1 July 2024

Using string similarity to allow loose link hrefs in a blog

One of the main properties I aim at when architecting my blog is ease of authoring, and this includes being able to drop links into pages without looking up the exact slug of the page I’m looking for.

There are a few components to this. One is having multiple ways to create a link, depending on whether it’s external and how accurate the href needs to be. For this purpose I have:

  • a Link component that accepts either a to prop (slug) or an exact page (all pages have access to the entire site map as a Svelte context object, so this could be e.g. <Link page={site.bySlug["some-page"]}/>)

  • remark-wiki-link with:

    • Slugifying the href, so I can write [[learning rust 1]] without the dashes

    • A list of aliases, e.g. lfb-mit for Lisa Feldman Barrett’s talk at MIT.

    • Slugs resolve to /r/[slug] (see Redirecting below)

  • MDSveX set up to automatically hyperlink bare URLs

Redirecting

I got this idea from the page linked here: https://news.ycombinator.com/item?id=40641598. There’s some interesting discussion on whether this is a good idea or not, but I like it for now. I’m less bothered about SEO than I am about people being able to find my posts when they’ve been linked under different routing schemes in older versions of my blog.

I thought it would be nice to have a specific route for this, so I used /r/[approximate-slug] to say “redirect me to the page with the most similar slug to [approximate-slug]”. Wiki-style links that don’t point to an alias are transformed to /r/${slugify(href)}.

This means that if I know a post is the first in a series on learning Rust, I can probably just type [[rust 1:Learning Rust #1]] to get to it.

No 404s

I never know quite how my site is going to be treated in Vercel’s deployments, or even whether it will have a backend or be statically generated.
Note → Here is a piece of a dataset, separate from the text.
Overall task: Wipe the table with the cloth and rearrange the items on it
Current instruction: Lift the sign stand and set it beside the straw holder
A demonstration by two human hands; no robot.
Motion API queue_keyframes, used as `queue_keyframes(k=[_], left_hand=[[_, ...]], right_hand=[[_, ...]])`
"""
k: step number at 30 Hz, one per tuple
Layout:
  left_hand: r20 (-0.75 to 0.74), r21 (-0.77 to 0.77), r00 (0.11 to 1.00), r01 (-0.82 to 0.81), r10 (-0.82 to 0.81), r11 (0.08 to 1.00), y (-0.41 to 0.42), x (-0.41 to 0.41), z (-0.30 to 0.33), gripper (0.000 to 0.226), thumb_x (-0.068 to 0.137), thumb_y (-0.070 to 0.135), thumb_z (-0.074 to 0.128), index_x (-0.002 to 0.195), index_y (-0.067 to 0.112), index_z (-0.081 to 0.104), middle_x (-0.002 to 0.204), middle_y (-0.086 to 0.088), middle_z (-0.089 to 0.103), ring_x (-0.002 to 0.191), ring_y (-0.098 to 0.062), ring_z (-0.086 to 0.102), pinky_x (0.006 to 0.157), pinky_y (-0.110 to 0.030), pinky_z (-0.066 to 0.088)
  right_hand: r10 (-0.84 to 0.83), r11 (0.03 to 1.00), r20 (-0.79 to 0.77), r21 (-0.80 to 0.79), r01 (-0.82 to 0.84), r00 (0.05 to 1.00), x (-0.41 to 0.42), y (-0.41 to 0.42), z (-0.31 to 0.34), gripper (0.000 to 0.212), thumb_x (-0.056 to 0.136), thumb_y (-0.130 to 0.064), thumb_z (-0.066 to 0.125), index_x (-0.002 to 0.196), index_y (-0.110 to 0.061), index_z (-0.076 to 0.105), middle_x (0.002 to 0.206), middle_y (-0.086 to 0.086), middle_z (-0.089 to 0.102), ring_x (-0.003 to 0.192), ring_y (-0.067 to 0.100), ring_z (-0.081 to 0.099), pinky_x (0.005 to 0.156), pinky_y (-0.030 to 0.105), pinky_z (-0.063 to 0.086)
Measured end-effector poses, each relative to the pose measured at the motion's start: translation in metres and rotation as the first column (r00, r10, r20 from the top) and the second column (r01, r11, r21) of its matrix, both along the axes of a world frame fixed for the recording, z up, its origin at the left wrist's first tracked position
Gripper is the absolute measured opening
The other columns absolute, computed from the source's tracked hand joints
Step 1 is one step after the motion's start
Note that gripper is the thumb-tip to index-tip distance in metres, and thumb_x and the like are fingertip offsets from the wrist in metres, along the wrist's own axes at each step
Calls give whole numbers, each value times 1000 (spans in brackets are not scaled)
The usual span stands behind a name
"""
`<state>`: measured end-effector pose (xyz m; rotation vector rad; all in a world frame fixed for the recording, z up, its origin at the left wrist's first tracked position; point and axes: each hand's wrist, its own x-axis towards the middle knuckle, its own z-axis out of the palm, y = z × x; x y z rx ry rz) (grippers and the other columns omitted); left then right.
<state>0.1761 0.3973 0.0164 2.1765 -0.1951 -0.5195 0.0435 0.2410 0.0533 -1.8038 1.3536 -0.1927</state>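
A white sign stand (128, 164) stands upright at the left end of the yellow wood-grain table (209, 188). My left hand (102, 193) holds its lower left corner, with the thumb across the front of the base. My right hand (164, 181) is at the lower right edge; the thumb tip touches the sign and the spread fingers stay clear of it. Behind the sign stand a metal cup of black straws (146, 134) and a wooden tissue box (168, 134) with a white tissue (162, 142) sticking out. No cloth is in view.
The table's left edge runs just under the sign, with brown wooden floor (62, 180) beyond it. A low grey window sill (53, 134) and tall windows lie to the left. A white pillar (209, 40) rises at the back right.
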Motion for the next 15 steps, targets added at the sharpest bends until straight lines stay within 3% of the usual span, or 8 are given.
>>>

From experience messing around with different deployment settings and having things break, I’ve learnt that it’s good to take a belt-and-braces approach to 404s.

There are two elements to this:

  • The main /p/[slug] route does a server-side redirect to the most similar slug if it wasn’t found.

  • The +error.svelte does a client-side redirect to /r/[slug] for 404s.

This is all a bit sloppy, of course, but that’s one of the things I like about it. My blog isn’t a critical web service; it’s a place where I want to be able to quickly put things on the internet for people to read and hopefully enjoy or get some value out of. I want full control over the content, features, and deployment using text files, which necessitates something other than a hosted CMS, but apart from that, the less time I spend programming it, the better.